Problem to work on: Transcribe the entries exactly. Omit the pictures.
*** Opening Data excerpts ***
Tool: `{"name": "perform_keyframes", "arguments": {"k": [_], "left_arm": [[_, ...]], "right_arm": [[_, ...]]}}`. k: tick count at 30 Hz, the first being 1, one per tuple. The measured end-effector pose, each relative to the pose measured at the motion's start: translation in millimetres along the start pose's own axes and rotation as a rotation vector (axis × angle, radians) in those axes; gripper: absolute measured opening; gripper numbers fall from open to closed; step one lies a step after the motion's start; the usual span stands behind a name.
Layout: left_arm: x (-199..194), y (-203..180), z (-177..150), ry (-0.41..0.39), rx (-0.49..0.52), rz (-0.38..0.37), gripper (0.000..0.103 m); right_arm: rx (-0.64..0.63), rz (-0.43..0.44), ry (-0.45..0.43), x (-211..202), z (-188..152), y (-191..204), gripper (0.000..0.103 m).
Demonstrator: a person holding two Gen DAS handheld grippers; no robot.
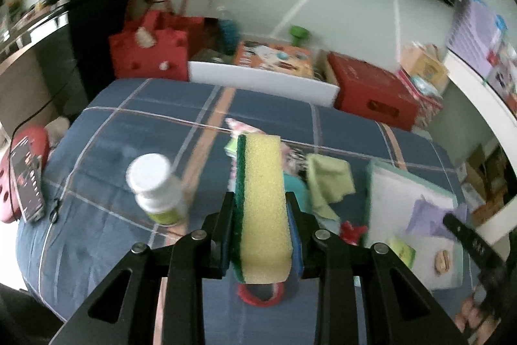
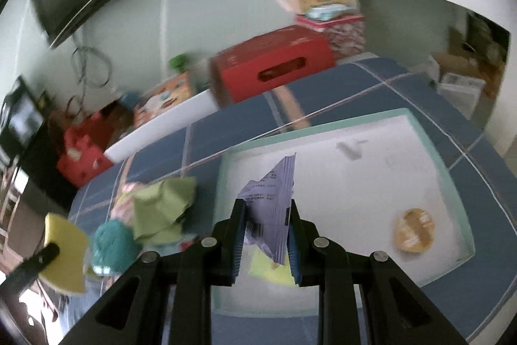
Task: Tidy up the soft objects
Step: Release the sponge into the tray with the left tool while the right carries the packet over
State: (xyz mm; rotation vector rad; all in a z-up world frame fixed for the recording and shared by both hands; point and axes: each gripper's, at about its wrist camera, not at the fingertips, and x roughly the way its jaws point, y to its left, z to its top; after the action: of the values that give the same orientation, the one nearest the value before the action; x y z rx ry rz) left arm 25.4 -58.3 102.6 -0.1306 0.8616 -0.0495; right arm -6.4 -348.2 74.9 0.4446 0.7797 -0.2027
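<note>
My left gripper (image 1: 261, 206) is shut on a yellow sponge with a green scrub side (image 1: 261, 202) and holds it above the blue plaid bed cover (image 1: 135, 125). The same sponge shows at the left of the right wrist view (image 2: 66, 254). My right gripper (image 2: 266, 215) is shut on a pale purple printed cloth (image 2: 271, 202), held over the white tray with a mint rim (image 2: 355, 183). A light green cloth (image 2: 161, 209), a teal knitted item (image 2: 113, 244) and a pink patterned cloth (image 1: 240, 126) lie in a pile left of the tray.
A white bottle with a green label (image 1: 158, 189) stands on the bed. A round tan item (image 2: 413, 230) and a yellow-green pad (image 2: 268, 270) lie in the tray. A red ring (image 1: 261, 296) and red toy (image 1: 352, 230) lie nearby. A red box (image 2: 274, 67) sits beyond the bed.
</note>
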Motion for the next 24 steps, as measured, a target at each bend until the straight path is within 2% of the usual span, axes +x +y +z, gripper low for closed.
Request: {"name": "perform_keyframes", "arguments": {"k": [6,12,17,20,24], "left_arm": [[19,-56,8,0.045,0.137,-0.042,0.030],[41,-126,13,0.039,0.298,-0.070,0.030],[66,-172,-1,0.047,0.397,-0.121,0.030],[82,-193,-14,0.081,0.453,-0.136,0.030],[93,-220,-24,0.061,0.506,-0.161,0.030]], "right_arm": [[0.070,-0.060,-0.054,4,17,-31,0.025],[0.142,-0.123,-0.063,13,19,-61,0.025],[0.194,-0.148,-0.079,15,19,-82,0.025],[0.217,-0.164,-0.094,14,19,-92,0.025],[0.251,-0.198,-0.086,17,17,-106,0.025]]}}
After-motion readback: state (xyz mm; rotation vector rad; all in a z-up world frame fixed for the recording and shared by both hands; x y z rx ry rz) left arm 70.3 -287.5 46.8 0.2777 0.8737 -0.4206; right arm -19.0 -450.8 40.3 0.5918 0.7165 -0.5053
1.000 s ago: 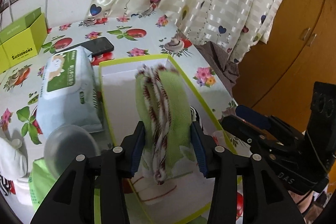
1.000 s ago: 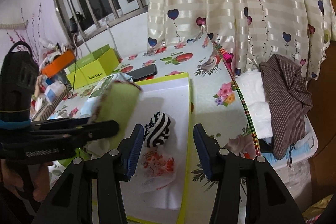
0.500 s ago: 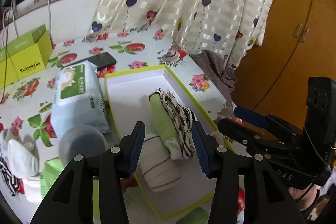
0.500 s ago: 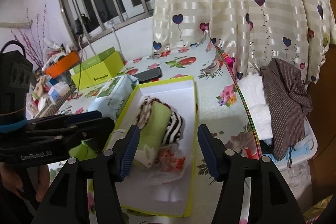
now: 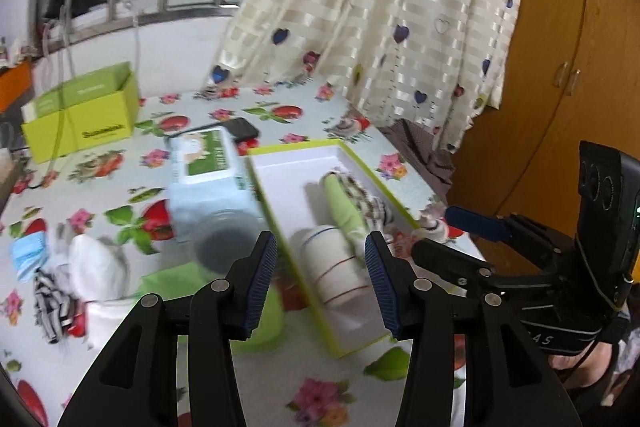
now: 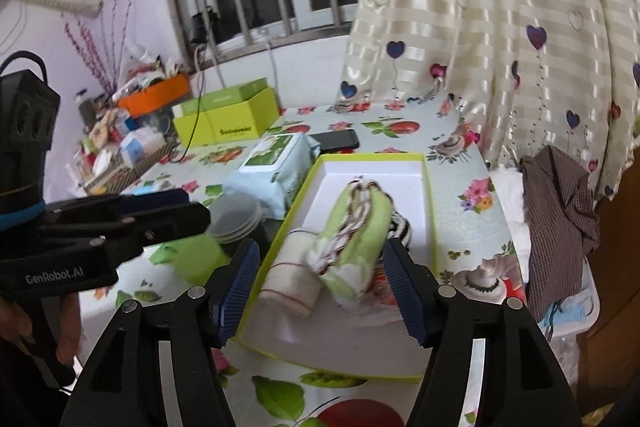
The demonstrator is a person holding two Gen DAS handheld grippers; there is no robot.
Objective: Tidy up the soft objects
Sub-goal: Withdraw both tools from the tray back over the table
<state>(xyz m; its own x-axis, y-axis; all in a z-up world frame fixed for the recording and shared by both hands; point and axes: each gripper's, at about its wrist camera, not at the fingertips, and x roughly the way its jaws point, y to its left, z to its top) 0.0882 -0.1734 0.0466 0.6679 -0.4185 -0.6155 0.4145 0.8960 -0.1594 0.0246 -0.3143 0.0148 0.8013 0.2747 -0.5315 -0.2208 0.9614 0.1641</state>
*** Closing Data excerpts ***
Output of the exercise:
Tool: `{"name": "perform_keyframes", "arguments": {"k": [_], "left_arm": [[_, ...]], "right_arm": [[_, ...]]}}`. k: tick count at 30 Hz, the first being 1, one per tuple. The measured end-effector pose, each relative to the pose measured at the motion's start: translation in millimetres along the start pose's own axes and rotation as a rotation vector (axis × angle, radians) in those axes; gripper: absolute measured opening; gripper numbers fall from open to closed; step one lies a step after the motion's start; the usual span stands behind a name.
Layout: left_arm: x (-199..194), y (-203..180), z (-177..150), ry (-0.41..0.39), rx (-0.49..0.52), rz (-0.38..0.37), gripper (0.000..0.103 m); right_arm: rx (-0.64..0.63), rz (-0.43..0.44), ry (-0.45..0.43), x (-211..202), z (-188..152), y (-191..204), gripper (0.000..0.103 m).
Demonstrator: a person holding two Gen DAS handheld grippers; no robot.
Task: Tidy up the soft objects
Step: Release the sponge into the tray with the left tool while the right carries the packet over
State: (xyz mm; rotation vector rad; all in a z-up world frame fixed for the recording and shared by both hands; point and axes: each gripper's, at about its wrist camera, not at the fingertips, and x roughly the way its jaws point, y to its left, z to its top; after the action: of the values that give the same orientation, the one nearest the value before the action; x y z rx ry rz) left arm 25.4 -58.3 102.6 -0.1306 0.8616 -0.0495; right arm -6.4 -348.2 74.9 0.4446 0.7797 -0.2027
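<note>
My left gripper (image 1: 261, 206) is shut on a yellow sponge with a green scrub side (image 1: 261, 202) and holds it above the blue plaid bed cover (image 1: 135, 125). The same sponge shows at the left of the right wrist view (image 2: 66, 254). My right gripper (image 2: 266, 215) is shut on a pale purple printed cloth (image 2: 271, 202), held over the white tray with a mint rim (image 2: 355, 183). A light green cloth (image 2: 161, 209), a teal knitted item (image 2: 113, 244) and a pink patterned cloth (image 1: 240, 126) lie in a pile left of the tray.
A white bottle with a green label (image 1: 158, 189) stands on the bed. A round tan item (image 2: 413, 230) and a yellow-green pad (image 2: 268, 270) lie in the tray. A red ring (image 1: 261, 296) and red toy (image 1: 352, 230) lie nearby. A red box (image 2: 274, 67) sits beyond the bed.
</note>
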Motion for the next 24 steps, as measured, a target at each bend until the straight path is within 2% of the usual span, axes +x +y +z, gripper low for closed.
Request: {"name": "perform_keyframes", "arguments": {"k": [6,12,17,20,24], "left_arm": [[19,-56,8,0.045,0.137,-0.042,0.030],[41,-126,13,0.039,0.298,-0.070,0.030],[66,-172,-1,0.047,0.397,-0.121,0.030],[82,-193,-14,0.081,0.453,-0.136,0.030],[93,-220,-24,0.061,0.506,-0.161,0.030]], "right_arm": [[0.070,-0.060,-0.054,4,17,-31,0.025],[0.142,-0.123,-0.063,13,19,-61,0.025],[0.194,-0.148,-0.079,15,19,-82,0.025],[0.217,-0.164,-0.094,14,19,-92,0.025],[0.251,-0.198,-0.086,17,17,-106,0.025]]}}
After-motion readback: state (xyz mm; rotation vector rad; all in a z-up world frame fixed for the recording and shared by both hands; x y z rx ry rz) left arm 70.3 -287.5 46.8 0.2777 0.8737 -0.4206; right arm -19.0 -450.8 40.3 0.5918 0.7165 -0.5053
1.000 s ago: 
1.000 s ago: 
0.500 s ago: 
0.500 s ago: 
now: 
now: 
The demonstrator is a person holding two Gen DAS handheld grippers; there is no robot.
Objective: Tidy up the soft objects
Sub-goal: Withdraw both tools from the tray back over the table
<state>(xyz m; its own x-axis, y-axis; all in a z-up world frame fixed for the recording and shared by both hands; point and axes: each gripper's, at about its wrist camera, not at the fingertips, and x roughly the way its jaws point, y to its left, z to its top) 0.0882 -0.1734 0.0466 0.6679 -0.4185 -0.6155 0.4145 0.8960 -0.1594 0.0246 -0.3143 0.0148 0.8013 0.2747 -0.5315 -0.2208 0.9614 0.1641</state>

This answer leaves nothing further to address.